A total of 520 journalists appeared in court in 2018, and 112 of them were given jail sentences of varying durations including aggravated life, the aktifhaber news website reported on Monday.
Ahmet Altan, Mehmet Altan, Nazlı Ilıcak, Fevzi Yazıcı, Şükrü Tuğrul Özşengül and Yakup Şimşek are the journalists who were given aggravated life sentences.
The journalists were handed down the sentences by the İstanbul 26th High Criminal Court in February after their conviction of attempting to destroy the constitutional order.
In the same year, one journalist was killed and 66 others were arrested, while 142 were detained in Turkey, according to aktifhaber.
Jamal Khashoggi, a Saudi journalist and columnist for The Washington Post, went missing after entering the Saudi Consulate General in İstanbul in early October.
After initially saying he had left the consulate alive, Saudi Arabia admitted weeks later that he was killed there, blaming his death on a group of rogue Saudi operatives.
The news website said there are around 200 journalists in Turkey’s prisons.
The journalists were given the jail sentences mainly on charges of membership in a terrorist organization, leading a terrorist organization or aiding a terrorist organization without membership in it.
Many of the jailed journalists used to work for pro-Kurdish media outlets or in media outlets affiliated with the Gülen movement, which is accused by the Turkish government of masterminding a failed coup attempt on July 15,2016. The movement strongly denies any involvement.
A few of the jailed journalists were released in 2018. One of them was Turkish-German journalist Deniz Yücel, who was released pending trial in February 2018 after spending one year in pre-trial detention facing terrorism charges.
Veteran journalists Şahin Alpay and Mehmet Altan were also released from jail in 2018 after Turkey’s Constitutional Court ruled that they should be released due to a violation of their rights.

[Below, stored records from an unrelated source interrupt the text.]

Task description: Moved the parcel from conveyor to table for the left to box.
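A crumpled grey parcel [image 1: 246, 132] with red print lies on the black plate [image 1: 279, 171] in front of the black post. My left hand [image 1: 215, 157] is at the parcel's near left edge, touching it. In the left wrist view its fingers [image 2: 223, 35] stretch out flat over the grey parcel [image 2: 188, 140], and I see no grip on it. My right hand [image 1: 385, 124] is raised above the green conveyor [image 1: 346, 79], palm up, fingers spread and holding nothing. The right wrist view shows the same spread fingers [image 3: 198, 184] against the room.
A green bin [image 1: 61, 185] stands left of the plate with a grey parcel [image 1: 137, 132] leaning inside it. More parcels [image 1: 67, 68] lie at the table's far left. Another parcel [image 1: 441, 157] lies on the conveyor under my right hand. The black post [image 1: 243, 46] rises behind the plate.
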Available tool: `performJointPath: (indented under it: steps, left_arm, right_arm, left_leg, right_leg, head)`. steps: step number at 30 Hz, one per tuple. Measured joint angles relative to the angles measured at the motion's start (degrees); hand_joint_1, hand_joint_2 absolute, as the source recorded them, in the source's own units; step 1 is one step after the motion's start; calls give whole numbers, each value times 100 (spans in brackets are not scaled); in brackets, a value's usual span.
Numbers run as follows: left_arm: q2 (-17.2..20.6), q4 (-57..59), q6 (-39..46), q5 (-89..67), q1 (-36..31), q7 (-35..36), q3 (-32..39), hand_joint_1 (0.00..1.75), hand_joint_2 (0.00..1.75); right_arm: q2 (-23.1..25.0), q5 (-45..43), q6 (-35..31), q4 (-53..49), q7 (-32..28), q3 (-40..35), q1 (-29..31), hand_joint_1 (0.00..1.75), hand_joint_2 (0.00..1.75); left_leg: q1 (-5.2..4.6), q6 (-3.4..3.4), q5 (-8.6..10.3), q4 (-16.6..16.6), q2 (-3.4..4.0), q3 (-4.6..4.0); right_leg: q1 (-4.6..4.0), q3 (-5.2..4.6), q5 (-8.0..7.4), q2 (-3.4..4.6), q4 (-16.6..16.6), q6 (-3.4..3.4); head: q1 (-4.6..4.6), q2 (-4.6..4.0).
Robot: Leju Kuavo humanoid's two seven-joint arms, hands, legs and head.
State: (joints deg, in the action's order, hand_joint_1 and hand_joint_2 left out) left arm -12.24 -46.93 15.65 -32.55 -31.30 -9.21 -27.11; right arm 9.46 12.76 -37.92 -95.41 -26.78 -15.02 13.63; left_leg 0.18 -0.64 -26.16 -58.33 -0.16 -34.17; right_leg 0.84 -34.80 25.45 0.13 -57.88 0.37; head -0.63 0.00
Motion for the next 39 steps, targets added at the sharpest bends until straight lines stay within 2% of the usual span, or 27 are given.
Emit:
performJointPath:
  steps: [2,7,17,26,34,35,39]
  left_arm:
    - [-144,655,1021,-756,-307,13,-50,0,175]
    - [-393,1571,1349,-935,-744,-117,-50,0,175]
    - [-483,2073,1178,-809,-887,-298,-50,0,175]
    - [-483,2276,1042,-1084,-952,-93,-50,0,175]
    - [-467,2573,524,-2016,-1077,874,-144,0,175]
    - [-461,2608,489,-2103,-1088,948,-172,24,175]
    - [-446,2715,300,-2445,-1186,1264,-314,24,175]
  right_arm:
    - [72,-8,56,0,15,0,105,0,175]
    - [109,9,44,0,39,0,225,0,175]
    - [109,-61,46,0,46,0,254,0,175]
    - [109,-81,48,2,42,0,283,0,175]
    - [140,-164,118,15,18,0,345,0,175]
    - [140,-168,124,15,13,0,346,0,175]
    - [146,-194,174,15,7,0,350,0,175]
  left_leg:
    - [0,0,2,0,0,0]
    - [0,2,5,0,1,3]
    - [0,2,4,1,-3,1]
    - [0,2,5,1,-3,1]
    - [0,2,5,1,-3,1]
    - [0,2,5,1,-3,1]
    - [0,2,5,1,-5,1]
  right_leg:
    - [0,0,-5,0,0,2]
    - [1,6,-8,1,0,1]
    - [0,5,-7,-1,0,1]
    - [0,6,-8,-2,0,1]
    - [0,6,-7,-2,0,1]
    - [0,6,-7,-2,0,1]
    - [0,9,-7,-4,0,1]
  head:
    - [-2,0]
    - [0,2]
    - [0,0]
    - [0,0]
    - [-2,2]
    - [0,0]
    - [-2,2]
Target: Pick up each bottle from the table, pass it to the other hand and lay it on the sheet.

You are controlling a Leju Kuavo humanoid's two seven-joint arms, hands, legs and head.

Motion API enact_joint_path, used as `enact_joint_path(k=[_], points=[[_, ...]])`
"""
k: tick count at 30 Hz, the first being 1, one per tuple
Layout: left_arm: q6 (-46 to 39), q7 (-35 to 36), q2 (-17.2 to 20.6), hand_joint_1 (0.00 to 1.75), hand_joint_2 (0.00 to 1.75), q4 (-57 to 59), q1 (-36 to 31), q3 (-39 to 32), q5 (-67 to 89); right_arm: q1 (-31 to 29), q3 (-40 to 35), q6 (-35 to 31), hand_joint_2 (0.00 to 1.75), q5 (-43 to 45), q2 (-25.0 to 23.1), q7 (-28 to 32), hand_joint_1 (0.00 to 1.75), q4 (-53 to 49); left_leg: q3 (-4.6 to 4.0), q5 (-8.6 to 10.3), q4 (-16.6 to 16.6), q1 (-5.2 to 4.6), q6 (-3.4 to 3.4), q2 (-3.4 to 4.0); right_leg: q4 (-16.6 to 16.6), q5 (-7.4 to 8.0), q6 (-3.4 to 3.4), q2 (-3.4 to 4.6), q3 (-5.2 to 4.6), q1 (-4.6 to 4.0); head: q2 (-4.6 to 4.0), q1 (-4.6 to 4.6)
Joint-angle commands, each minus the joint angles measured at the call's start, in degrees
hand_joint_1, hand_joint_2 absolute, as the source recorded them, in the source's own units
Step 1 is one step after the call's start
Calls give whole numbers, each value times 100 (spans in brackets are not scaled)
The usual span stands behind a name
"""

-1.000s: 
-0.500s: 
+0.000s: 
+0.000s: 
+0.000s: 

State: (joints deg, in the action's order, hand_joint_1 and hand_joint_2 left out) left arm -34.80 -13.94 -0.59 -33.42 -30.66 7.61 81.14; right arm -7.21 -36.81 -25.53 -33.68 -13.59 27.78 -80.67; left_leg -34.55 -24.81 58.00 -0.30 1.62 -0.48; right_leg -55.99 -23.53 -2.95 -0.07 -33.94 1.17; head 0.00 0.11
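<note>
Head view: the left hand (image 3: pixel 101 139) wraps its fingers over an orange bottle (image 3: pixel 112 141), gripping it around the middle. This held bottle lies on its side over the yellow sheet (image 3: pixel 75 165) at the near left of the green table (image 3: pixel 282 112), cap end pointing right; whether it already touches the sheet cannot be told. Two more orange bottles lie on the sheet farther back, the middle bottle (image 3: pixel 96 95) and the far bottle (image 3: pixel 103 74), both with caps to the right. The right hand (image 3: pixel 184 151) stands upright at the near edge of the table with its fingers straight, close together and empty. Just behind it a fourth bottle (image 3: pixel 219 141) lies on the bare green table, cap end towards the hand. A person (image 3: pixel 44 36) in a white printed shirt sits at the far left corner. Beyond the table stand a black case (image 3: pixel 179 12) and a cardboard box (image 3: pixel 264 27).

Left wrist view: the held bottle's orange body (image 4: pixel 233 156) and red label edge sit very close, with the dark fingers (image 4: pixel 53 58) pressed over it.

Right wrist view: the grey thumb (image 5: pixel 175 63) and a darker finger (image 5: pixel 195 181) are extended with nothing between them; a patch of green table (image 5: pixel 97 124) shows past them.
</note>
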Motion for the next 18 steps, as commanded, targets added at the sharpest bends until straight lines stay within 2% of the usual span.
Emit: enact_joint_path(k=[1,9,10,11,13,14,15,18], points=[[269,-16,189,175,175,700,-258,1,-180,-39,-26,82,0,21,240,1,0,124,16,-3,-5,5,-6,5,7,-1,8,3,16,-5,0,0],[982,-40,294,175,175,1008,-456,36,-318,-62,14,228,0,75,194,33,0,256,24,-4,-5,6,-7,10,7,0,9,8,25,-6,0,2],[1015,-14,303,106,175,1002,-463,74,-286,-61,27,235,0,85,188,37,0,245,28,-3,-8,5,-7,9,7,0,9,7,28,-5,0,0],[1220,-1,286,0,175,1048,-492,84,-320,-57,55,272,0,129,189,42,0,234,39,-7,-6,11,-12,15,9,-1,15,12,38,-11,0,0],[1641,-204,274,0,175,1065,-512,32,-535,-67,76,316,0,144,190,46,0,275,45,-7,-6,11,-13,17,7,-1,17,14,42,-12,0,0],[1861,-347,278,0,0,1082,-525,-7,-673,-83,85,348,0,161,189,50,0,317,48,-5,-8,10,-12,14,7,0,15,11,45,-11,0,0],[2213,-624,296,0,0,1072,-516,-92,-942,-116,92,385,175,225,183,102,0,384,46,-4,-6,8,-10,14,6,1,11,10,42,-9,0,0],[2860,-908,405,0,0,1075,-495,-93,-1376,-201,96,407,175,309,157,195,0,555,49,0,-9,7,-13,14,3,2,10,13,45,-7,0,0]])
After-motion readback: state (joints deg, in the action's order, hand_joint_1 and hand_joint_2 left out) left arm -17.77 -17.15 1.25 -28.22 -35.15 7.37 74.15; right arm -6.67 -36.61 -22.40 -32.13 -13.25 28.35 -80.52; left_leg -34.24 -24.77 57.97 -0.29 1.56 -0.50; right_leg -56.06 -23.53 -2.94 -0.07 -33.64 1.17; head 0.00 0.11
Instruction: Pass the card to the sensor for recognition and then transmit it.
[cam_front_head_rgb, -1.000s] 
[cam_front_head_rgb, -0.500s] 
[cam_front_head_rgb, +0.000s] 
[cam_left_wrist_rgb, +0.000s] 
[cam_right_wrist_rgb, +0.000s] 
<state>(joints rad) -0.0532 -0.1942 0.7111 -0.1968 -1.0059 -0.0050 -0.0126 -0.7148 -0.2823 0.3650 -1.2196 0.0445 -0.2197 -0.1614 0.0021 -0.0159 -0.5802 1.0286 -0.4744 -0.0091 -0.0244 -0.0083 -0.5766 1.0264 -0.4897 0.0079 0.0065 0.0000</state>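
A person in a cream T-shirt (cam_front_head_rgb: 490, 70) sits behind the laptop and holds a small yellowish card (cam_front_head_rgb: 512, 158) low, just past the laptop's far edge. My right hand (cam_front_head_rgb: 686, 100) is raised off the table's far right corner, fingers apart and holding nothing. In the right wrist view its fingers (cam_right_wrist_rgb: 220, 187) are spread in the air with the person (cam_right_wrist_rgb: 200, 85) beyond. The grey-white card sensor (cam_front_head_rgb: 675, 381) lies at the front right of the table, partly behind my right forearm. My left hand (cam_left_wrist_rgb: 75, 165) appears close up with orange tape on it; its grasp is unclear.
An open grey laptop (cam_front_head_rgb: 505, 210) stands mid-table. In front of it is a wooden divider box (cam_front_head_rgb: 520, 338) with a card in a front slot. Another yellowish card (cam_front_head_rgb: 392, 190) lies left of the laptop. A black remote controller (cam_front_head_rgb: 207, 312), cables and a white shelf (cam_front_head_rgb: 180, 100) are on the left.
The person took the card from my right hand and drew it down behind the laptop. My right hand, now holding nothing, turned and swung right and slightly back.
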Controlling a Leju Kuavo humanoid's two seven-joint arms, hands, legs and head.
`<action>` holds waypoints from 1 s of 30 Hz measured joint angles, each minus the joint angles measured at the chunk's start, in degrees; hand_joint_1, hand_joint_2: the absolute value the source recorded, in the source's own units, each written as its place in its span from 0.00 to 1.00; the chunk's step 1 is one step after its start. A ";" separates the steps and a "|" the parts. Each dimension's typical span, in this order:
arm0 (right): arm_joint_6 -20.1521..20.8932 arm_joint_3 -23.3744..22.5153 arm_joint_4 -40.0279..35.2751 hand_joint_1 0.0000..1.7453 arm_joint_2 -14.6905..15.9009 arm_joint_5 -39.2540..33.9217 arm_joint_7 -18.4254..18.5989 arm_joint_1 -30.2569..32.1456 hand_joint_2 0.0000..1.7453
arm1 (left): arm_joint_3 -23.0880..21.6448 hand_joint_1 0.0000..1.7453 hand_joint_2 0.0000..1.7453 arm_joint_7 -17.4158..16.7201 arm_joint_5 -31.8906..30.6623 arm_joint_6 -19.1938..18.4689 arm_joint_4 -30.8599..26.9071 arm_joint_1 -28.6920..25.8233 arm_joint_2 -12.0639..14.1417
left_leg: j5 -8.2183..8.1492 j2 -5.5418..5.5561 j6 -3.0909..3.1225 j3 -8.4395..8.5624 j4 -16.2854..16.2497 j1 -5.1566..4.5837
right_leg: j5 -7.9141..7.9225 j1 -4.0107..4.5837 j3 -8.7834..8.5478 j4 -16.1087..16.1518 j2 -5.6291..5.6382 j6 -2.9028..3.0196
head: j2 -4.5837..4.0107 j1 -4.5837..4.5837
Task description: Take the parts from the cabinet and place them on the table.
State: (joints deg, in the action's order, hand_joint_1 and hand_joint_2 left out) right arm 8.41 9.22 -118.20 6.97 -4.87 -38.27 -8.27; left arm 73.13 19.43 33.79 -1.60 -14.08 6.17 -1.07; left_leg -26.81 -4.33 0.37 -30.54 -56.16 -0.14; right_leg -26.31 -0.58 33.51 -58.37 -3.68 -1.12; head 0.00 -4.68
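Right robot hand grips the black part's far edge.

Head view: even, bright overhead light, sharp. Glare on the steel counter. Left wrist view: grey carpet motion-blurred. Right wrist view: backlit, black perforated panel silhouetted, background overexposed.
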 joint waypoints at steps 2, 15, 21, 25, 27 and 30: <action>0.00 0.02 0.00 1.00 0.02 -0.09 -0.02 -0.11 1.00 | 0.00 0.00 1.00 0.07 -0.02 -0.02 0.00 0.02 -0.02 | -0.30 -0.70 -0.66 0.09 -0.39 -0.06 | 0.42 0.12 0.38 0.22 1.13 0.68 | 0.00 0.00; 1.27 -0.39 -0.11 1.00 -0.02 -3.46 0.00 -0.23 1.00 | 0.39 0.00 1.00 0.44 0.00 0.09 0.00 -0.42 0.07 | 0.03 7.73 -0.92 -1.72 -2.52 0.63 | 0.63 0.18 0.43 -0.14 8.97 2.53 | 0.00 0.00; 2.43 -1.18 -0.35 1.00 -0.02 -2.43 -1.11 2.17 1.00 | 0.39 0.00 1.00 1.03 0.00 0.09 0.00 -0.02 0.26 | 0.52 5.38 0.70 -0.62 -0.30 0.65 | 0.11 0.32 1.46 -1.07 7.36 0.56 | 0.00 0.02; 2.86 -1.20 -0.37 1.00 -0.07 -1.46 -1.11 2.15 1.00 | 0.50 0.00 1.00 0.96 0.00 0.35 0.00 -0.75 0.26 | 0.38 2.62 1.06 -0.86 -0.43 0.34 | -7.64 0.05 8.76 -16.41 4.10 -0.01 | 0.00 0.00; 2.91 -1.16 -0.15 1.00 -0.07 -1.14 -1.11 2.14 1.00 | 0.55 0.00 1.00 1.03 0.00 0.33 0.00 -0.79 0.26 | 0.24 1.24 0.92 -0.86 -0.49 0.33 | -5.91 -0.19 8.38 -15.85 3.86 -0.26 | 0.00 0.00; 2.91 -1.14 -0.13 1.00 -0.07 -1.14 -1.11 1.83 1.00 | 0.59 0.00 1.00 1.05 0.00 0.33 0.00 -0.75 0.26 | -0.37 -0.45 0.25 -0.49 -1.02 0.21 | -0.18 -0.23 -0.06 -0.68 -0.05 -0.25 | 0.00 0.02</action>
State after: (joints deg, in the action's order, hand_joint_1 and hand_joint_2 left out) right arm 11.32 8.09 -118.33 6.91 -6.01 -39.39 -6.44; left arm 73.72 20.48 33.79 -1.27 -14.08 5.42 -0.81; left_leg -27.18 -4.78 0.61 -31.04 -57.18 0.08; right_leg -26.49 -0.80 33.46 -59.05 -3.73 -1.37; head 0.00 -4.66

According to a report released by media freedom advocacy group the Committee to Protect Journalists (CPJ) in December 2018, Turkey remains the world’s worst jailer of journalists with at least 68 journalists behind bars due to their work, slightly lower than in previous years. However, when it comes to imprisoned journalists CPJ’s numbers are traditionally lower than other media advocacy groups due to differing methodologies. For instance, the Stockholm Center for Freedom, established by exiled Turkish journalists, reported that as of Dec. 7, 2018, 242 journalists and media workers were behind bars in Turkey, most in pretrial detention, giving their names and professional affiliation.